Until now, the NSA had never been in the spotlight

Sep 5, 2013 11:06 GMT  ·  By

As an intelligence agency, the NSA is veiled in secrecy. No one talks about it, no one writes about it and very rarely does any kind of news come from the agency.

However, over the past three months, their Internet ‘popularity’ has skyrocketed, thanks to Edward Snowden’s leaks.

According to data gathered by Down Jones over the past 13 years, the NSA coverage has grown like never before over this past summer.

Dow Jones used data from its DJX Factive news archive, which includes 34,000 sources in 28 languages.

This pretty much means that while it may have missed some news outlets, it should still paint a pretty clear picture of the situation.

At its peak, the NSA was mentioned in more than 15,000 articles per month this summer.

The previous high? 2006, when The New York Times revealed George W. Bush had authorized the NSA to perform warrantless surveillance on US citizens.

While the 2006 subject resembles the one making headlines this time around, the hype quickly died out at the time.

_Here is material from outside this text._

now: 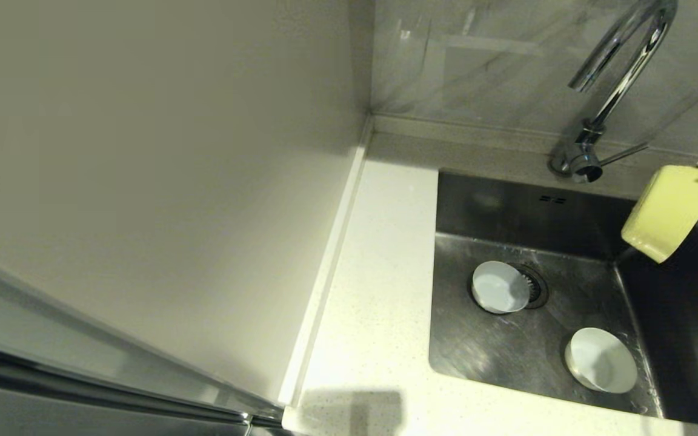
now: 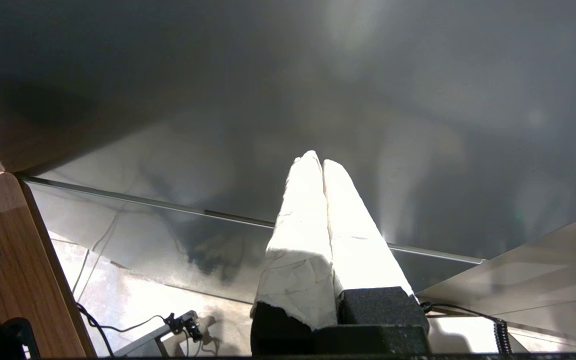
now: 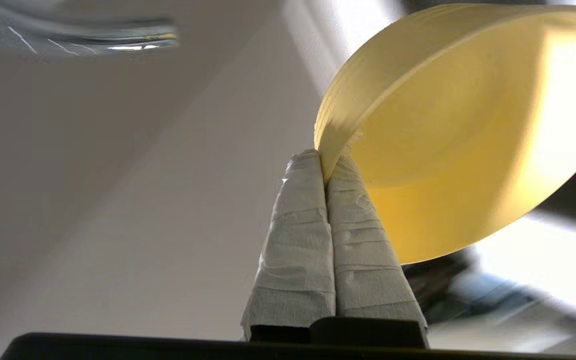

Now, with the thousands of documents leaked by Edward Snowden, the NSA is likely to stay in the news for a long time.

Of course, the coverage of other US governmental agencies doesn’t even come close to that of the NSA and given the fact that they’re not the ones doing the spying at the moment, it’s not hard to understand why.

In early June, The Guardian and The Washington Post published information detailing the PRISM program run by the NSA, which enabled it to tap into the servers of numerous Internet companies, but also the NSA’s phone metadata collection efforts.

Ever since then, the story has grown, with more revelations published every other day regarding the various programs the NSA has at its disposal, but also the targets the NSA has in sight.